Take the data below. Output it exactly from its first line through the line containing "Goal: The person".

• [Data block]
=======
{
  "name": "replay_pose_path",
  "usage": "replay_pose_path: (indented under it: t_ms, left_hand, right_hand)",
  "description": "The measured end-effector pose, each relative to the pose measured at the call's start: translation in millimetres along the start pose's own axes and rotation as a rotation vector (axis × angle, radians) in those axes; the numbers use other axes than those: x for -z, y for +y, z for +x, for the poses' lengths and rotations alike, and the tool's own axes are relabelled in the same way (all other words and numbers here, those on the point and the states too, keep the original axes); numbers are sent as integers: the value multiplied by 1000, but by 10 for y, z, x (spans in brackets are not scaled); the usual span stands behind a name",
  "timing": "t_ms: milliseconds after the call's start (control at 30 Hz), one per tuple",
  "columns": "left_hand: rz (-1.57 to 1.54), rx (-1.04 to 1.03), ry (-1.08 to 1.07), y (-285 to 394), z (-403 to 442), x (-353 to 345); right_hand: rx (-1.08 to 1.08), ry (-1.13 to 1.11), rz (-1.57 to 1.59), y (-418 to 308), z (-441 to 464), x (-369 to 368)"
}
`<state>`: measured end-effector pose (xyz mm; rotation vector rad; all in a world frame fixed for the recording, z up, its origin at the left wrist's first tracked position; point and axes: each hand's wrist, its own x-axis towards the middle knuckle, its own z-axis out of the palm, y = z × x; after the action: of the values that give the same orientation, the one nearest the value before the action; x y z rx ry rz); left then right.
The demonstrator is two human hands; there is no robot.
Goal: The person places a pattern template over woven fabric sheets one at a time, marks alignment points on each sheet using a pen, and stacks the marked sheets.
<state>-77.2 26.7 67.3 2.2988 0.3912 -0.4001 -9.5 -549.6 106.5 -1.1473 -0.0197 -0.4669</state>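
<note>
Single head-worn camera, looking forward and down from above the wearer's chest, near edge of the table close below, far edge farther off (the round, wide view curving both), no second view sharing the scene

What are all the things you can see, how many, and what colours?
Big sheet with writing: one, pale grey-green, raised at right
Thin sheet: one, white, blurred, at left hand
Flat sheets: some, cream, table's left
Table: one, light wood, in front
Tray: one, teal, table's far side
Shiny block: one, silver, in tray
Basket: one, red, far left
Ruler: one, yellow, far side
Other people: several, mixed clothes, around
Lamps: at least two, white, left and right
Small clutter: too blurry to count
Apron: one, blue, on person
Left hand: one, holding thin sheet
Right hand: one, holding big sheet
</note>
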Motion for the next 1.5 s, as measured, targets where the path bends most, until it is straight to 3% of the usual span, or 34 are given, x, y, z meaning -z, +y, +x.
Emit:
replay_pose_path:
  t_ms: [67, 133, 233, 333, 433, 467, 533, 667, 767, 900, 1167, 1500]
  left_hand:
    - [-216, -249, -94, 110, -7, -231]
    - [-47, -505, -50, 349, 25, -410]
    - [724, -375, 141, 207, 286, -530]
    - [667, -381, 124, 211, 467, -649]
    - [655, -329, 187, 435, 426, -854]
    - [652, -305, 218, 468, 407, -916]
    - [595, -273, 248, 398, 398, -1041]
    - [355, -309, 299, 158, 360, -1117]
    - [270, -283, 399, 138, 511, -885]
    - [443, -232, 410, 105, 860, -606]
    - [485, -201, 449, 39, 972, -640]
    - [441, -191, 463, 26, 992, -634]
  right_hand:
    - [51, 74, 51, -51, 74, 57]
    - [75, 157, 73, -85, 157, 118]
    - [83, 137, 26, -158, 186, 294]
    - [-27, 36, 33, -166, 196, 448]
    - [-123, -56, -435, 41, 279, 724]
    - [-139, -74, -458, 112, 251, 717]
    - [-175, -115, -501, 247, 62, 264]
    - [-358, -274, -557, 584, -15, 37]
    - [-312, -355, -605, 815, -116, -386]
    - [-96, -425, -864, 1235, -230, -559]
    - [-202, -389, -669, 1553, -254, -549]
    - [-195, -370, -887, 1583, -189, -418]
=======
• [The answer]
{
  "name": "replay_pose_path",
  "usage": "replay_pose_path: (indented under it: t_ms, left_hand, right_hand)",
  "description": "The measured end-effector pose, each relative to the pose measured at the call's start: translation in millimetres along the start pose's own axes and rotation as a rotation vector (axis × angle, radians) in those axes; the numbers use other axes than those: x for -z, y for +y, z for +x, for the poses' lengths and rotations alike, and the tool's own axes are relabelled in the same way (all other words and numbers here, those on the point and the states too, keep the original axes); numbers are sent as integers: the value multiplied by 1000, but by 10 for y, z, x (spans in brackets are not scaled); the usual span stands behind a name",
  "timing": "t_ms: milliseconds after the call's start (control at 30 Hz), one per tuple",
  "columns": "left_hand: rz (-1.57 to 1.54), rx (-1.04 to 1.03), ry (-1.08 to 1.07), y (-285 to 394), z (-403 to 442), x (-353 to 345); right_hand: rx (-1.08 to 1.08), ry (-1.13 to 1.11), rz (-1.57 to 1.59), y (-418 to 308), z (-441 to 464), x (-369 to 368)"
}
`<state>`: measured end-effector pose (xyz mm; rotation vector rad; all in a world frame fixed for the recording, z up, its origin at the left wrist's first tracked position; point and axes: each hand's wrist, its own x-axis towards the middle knuckle, its own z-axis out of the palm, y = z × x; after the action: of the values that give the same orientation, the one nearest the value before the action; x y z rx ry rz); left then right.
The demonstrator is two human hands; there is no robot.
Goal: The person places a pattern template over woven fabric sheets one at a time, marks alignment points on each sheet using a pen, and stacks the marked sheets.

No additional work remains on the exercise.